### EXERCISE REQUIREMENTS:
Repeat all the records, precisely as given.
------------------------------------------------------------
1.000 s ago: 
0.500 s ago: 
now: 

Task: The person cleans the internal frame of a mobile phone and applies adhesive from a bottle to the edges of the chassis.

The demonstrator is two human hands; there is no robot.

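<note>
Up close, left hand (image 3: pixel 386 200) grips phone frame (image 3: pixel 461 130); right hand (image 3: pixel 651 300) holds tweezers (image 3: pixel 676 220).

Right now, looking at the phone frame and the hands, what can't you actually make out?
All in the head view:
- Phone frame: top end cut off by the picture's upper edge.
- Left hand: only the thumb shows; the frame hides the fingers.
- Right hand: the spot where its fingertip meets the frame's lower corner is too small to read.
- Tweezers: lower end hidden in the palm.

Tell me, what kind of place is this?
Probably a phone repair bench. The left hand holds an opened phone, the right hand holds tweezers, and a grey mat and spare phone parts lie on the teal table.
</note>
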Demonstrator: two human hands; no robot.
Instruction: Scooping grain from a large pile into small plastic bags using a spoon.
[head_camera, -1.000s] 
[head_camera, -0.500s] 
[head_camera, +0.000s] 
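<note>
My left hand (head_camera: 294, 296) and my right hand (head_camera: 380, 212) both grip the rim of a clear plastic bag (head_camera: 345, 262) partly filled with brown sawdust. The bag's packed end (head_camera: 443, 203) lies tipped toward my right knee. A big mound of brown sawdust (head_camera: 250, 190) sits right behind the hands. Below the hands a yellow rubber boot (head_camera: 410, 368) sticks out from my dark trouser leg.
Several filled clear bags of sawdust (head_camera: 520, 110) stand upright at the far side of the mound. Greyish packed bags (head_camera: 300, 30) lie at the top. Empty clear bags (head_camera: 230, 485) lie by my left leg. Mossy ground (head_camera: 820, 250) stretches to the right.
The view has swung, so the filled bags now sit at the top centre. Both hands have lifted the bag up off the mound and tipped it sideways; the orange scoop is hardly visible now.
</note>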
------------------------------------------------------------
### RESULT OF THE TASK:
1.000 s ago: 
0.500 s ago: 
now: 

Task: The person cleans the internal frame of a mobile phone and applies adhesive from a bottle to the edges of the chassis.

The demonstrator is two human hands; there is no robot.

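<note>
Up close, left hand (image 3: pixel 386 200) grips phone frame (image 3: pixel 461 130); right hand (image 3: pixel 651 300) holds tweezers (image 3: pixel 676 220).

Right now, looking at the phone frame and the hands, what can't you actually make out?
All in the head view:
- Phone frame: top end cut off by the picture's upper edge.
- Left hand: only the thumb shows; the frame hides the fingers.
- Right hand: the spot where its fingertip meets the frame's lower corner is too small to read.
- Tweezers: lower end hidden in the palm.

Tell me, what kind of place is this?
Probably a phone repair bench. The left hand holds an opened phone, the right hand holds tweezers, and a grey mat and spare phone parts lie on the teal table.
</note>
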Demonstrator: two human hands; no robot.
Instruction: Scooping grain from a large pile into small plastic bags using a spoon.
[head_camera, -1.000s] 
[head_camera, -0.500s] 
[head_camera, +0.000s] 
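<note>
My left hand (head_camera: 294, 296) and my right hand (head_camera: 380, 212) both grip the rim of a clear plastic bag (head_camera: 345, 262) partly filled with brown sawdust. The bag's packed end (head_camera: 443, 203) lies tipped toward my right knee. A big mound of brown sawdust (head_camera: 250, 190) sits right behind the hands. Below the hands a yellow rubber boot (head_camera: 410, 368) sticks out from my dark trouser leg.
Several filled clear bags of sawdust (head_camera: 520, 110) stand upright at the far side of the mound. Greyish packed bags (head_camera: 300, 30) lie at the top. Empty clear bags (head_camera: 230, 485) lie by my left leg. Mossy ground (head_camera: 820, 250) stretches to the right.
The view has swung, so the filled bags now sit at the top centre. Both hands have lifted the bag up off the mound and tipped it sideways; the orange scoop is hardly visible now.
</note>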

This is the complete output for the exercise.